§ **EXERCISE**
Type out the entries again, keeping every word unchanged.

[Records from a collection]
━━━━━━━━━━━━━━━━━━━━

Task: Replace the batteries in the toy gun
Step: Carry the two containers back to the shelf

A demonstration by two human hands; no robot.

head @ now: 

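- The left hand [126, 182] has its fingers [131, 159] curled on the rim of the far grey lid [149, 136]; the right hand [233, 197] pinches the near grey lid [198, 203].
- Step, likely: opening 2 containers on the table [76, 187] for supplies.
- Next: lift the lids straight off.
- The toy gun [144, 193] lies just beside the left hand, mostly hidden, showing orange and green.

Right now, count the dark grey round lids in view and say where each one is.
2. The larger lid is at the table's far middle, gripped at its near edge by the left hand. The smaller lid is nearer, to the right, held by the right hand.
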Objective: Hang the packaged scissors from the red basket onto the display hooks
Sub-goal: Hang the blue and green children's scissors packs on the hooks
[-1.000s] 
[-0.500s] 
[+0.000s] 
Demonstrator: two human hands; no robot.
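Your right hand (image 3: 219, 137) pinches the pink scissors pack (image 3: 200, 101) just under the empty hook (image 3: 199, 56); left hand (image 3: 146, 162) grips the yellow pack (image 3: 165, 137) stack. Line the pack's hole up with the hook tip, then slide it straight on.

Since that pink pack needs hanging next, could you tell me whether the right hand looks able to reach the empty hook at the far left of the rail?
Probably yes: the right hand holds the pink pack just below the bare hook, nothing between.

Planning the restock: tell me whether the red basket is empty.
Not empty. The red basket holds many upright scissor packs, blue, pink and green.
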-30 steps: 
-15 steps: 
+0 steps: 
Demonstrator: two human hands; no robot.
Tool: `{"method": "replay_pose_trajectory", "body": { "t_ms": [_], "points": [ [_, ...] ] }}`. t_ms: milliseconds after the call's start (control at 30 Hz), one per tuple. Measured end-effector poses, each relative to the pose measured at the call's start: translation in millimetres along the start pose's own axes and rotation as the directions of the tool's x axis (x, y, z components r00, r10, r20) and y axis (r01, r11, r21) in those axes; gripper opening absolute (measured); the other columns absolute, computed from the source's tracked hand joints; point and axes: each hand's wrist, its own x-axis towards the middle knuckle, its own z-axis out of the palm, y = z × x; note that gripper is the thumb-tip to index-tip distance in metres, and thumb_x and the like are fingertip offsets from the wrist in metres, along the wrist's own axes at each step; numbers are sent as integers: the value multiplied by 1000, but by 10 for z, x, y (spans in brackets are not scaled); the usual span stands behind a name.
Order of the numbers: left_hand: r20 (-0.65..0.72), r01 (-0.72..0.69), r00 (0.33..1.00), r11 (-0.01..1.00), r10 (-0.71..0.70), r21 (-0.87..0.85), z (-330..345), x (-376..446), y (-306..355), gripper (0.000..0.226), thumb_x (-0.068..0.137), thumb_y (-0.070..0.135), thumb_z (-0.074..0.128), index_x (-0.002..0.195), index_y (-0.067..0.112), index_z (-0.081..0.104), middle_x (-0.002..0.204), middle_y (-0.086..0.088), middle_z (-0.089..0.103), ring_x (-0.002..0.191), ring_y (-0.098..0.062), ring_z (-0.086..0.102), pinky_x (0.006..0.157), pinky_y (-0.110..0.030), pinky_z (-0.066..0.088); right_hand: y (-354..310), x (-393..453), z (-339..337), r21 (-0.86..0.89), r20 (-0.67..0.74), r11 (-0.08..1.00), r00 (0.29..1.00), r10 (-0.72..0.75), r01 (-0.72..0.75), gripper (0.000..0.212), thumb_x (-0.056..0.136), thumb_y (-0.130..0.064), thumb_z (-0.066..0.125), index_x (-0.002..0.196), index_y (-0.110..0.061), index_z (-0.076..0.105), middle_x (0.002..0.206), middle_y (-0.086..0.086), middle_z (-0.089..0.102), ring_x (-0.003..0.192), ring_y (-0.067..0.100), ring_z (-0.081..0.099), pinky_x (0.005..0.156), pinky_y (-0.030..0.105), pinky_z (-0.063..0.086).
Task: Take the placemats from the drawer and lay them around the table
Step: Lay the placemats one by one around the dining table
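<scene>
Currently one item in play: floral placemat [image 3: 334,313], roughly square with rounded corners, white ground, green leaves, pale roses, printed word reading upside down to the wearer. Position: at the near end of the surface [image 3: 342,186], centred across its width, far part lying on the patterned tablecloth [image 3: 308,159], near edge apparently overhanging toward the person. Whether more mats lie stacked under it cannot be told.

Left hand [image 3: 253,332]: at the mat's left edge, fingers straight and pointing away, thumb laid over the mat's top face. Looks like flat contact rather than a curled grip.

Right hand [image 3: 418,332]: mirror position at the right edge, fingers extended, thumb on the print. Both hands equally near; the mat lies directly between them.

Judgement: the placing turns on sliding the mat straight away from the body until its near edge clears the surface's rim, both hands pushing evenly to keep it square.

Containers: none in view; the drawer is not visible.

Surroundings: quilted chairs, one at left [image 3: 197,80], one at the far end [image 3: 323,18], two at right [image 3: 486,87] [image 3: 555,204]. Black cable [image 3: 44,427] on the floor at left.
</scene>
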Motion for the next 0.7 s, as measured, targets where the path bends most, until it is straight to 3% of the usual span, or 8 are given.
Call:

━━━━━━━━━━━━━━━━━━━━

§ **SOLUTION FOR THIS TASK**
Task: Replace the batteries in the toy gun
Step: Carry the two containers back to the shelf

A demonstration by two human hands; no robot.

head @ now: 

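- The left hand [126, 182] has its fingers [131, 159] curled on the rim of the far grey lid [149, 136]; the right hand [233, 197] pinches the near grey lid [198, 203].
- Step, likely: opening 2 containers on the table [76, 187] for supplies.
- Next: lift the lids straight off.
- The toy gun [144, 193] lies just beside the left hand, mostly hidden, showing orange and green.

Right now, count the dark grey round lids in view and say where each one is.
2. The larger lid is at the table's far middle, gripped at its near edge by the left hand. The smaller lid is nearer, to the right, held by the right hand.
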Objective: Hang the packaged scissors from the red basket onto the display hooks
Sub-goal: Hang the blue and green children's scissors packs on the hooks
[-1.000s] 
[-0.500s] 
[+0.000s] 
Demonstrator: two human hands; no robot.
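Your right hand (image 3: 219, 137) pinches the pink scissors pack (image 3: 200, 101) just under the empty hook (image 3: 199, 56); left hand (image 3: 146, 162) grips the yellow pack (image 3: 165, 137) stack. Line the pack's hole up with the hook tip, then slide it straight on.

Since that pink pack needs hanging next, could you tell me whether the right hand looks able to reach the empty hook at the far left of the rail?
Probably yes: the right hand holds the pink pack just below the bare hook, nothing between.

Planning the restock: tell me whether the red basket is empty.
Not empty. The red basket holds many upright scissor packs, blue, pink and green.
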-30 steps: 
-15 steps: 
+0 steps: 
Demonstrator: two human hands; no robot.
Tool: `{"method": "replay_pose_trajectory", "body": { "t_ms": [_], "points": [ [_, ...] ] }}`. t_ms: milliseconds after the call's start (control at 30 Hz), one per tuple. Measured end-effector poses, each relative to the pose measured at the call's start: translation in millimetres along the start pose's own axes and rotation as the directions of the tool's x axis (x, y, z components r00, r10, r20) and y axis (r01, r11, r21) in those axes; gripper opening absolute (measured); the other columns absolute, computed from the source's tracked hand joints; point and axes: each hand's wrist, its own x-axis towards the middle knuckle, its own z-axis out of the palm, y = z × x; note that gripper is the thumb-tip to index-tip distance in metres, and thumb_x and the like are fingertip offsets from the wrist in metres, along the wrist's own axes at each step; numbers are sent as integers: the value multiplied by 1000, but by 10 for z, x, y (spans in brackets are not scaled); the usual span stands behind a name.
Order of the numbers: left_hand: r20 (-0.65..0.72), r01 (-0.72..0.69), r00 (0.33..1.00), r11 (-0.01..1.00), r10 (-0.71..0.70), r21 (-0.87..0.85), z (-330..345), x (-376..446), y (-306..355), gripper (0.000..0.226), thumb_x (-0.068..0.137), thumb_y (-0.070..0.135), thumb_z (-0.074..0.128), index_x (-0.002..0.195), index_y (-0.067..0.112), index_z (-0.081..0.104), middle_x (-0.002..0.204), middle_y (-0.086..0.088), middle_z (-0.089..0.103), ring_x (-0.002..0.191), ring_y (-0.098..0.062), ring_z (-0.086..0.102), pinky_x (0.006..0.157), pinky_y (-0.110..0.030), pinky_z (-0.066..0.088); right_hand: y (-354..310), x (-393..453), z (-339..337), r21 (-0.86..0.89), r20 (-0.67..0.74), r11 (-0.08..1.00), r00 (0.29..1.00), r10 (-0.72..0.75), r01 (-0.72..0.75), gripper (0.000..0.212), thumb_x (-0.056..0.136), thumb_y (-0.130..0.064), thumb_z (-0.066..0.125), index_x (-0.002..0.196), index_y (-0.110..0.061), index_z (-0.076..0.105), middle_x (0.002..0.206), middle_y (-0.086..0.086), middle_z (-0.089..0.102), ring_x (-0.003..0.192), ring_y (-0.067..0.100), ring_z (-0.081..0.099), pinky_x (0.005..0.156), pinky_y (-0.030..0.105), pinky_z (-0.063..0.086).
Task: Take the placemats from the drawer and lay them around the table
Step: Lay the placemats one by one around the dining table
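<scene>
Currently one item in play: floral placemat [image 3: 334,313], roughly square with rounded corners, white ground, green leaves, pale roses, printed word reading upside down to the wearer. Position: at the near end of the surface [image 3: 342,186], centred across its width, far part lying on the patterned tablecloth [image 3: 308,159], near edge apparently overhanging toward the person. Whether more mats lie stacked under it cannot be told.

Left hand [image 3: 253,332]: at the mat's left edge, fingers straight and pointing away, thumb laid over the mat's top face. Looks like flat contact rather than a curled grip.

Right hand [image 3: 418,332]: mirror position at the right edge, fingers extended, thumb on the print. Both hands equally near; the mat lies directly between them.

Judgement: the placing turns on sliding the mat straight away from the body until its near edge clears the surface's rim, both hands pushing evenly to keep it square.

Containers: none in view; the drawer is not visible.

Surroundings: quilted chairs, one at left [image 3: 197,80], one at the far end [image 3: 323,18], two at right [image 3: 486,87] [image 3: 555,204]. Black cable [image 3: 44,427] on the floor at left.
</scene>
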Motion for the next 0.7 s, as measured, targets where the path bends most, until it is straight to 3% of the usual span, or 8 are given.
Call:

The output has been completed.